Quel est votre premier grand souvenir avec l’équipe de France ?

Le Grand Hôtel Opéra de Paris représente un lieu mythique, surtout pour moi. C’est ma première découverte de l’équipe de France. J’avais 17 ans. J’étais trop heureux d’être avec les Bleus. J’avais gagné le concours du jeune joueur en 1978 et donc l’année suivante j’étais invité sur des matchs de l’équipe de France par la Fédération. C’était le cadeau réservé aux gagnants : un match en France et un à l’étranger, donc j’avais assisté à un France-écosse et un Angleterre-France pendant le Tournoi. Aller au Parc des Princes, c’était magnifique. C’était le stade de la finale et du Tournoi. J’avais pu aussi assister aux finales en 1978 et 1979 puisque les trois premiers du concours étaient présentés au Parc des Princes à la mi-temps de la finale. Le bonheur de fouler la pelouse du Parc, que tu ne voyais qu’à la télévision, c’est un rêve pour tous les jeunes joueurs de l’époque. C’était mythique. Lors du match face à l’écosse, nous étions allés voir le match avant d’être conviés à la soirée avec les joueurs. C’est la première fois que j’allais au Grand Hôtel Opéra de Paris. J’ai assisté au banquet, j’étais trop heureux d’être là. J’étais à une table avec mon papa, pas très loin de celle des joueurs. À un moment, je suis allé à leur table. Je ne me souviens plus à côté de qui j’étais. C’était vraiment extraordinaire. J’étais avec les joueurs que je regardais à la télévision.
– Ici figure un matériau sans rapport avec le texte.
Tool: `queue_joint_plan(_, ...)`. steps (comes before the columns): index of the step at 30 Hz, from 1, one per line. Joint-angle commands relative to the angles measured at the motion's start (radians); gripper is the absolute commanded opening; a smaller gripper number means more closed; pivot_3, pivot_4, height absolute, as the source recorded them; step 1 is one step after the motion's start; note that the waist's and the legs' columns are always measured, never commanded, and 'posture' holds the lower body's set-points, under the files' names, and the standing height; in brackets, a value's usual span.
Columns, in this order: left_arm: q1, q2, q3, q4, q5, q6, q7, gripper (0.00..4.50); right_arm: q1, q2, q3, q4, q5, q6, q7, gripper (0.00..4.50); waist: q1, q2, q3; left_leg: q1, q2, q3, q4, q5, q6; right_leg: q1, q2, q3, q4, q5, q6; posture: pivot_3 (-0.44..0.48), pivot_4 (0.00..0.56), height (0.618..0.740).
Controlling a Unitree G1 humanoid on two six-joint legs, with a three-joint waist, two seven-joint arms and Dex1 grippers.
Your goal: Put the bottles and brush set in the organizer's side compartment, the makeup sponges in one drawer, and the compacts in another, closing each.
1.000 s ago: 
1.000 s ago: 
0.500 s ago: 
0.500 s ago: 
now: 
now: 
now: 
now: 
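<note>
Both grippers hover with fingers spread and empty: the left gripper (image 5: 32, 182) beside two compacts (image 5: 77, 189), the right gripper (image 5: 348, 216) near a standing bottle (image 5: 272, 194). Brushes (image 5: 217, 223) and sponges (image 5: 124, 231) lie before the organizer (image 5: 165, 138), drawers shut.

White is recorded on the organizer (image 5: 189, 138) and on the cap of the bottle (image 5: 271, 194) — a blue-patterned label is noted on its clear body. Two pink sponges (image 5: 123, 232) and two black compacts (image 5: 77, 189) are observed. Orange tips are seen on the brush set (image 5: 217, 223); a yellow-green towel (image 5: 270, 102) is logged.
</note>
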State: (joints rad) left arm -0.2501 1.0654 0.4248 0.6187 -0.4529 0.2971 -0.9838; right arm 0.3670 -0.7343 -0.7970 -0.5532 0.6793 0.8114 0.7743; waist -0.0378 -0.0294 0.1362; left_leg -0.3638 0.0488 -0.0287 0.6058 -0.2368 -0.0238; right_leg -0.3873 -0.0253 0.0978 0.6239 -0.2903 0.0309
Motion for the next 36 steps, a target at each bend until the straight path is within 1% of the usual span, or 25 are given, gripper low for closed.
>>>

Pensiez-vous un jour jouer avec eux ?

J’avais un rêve, celui de jouer à Agen qui était le club phare du département. L’équipe de France, j’y pensais mais je me disais que c’était peut-être trop haut, trop loin. Là, je m’en étais rapproché. J’ai eu des frissons qui sont restés. Je me suis dit que j’avais envie de vivre une aventure similaire. Maintenant que ma carrière est passée, c’est facile à dire. Mais, à ce moment-là, tu ne sais pas comment ça va se passer. J’avais la bouche grande ouverte, je bavais. Il y avait Bertranne, Aguirre, Paparemborde… Il y avait Francis Haget qui est toujours mon pote avec qui on joue toujours au golf quand je peux. Et puis, il y avait Jean-Pierre Rives qui était mon idole de toujours. C’est quelqu’un que j’ai toujours vénéré. Je ne sais pas pourquoi, ça ne s’explique pas. Même aujourd’hui encore, je vénère Jean-Pierre Rives. J’aurais aimé jouer troisième ligne. C’était mon rêve quand j’étais adolescent, mais mon jeu et mon physique ont fait que j’ai joué ailleurs. Mon entraîneur avait eu du flair car quand j’étais à l’école de rugby je voulais être Jean-Pierre Rives, même si j’étais numéro neuf ou dix à Clairac. Au lycée de Marmande, j’avais réussi à dire au prof de sport que je voulais jouer troisième ligne (rires) et donc j’avais fait quelques matchs. J’observais Jean-Pierre et j’essayais de faire pareil : plaquer, me relever, plaquer, repartir, plaquer et courir tout le temps. J’avais cette impression-là, même si je ne sais pas si c’était bien sur le terrain. Donc, ce soir-là j’ai approché ces joueurs-là : Paco, Joinel, Bélascain, Gourdon, Gallion, Joinel et Vaquerin. J’étais aux anges car le grand Béziers ça représentait quelque chose. Quand j’avais douze ou treize ans, on rejouait des Agen-Béziers avec mon frère et mes cousins sur le terrain devant la ferme...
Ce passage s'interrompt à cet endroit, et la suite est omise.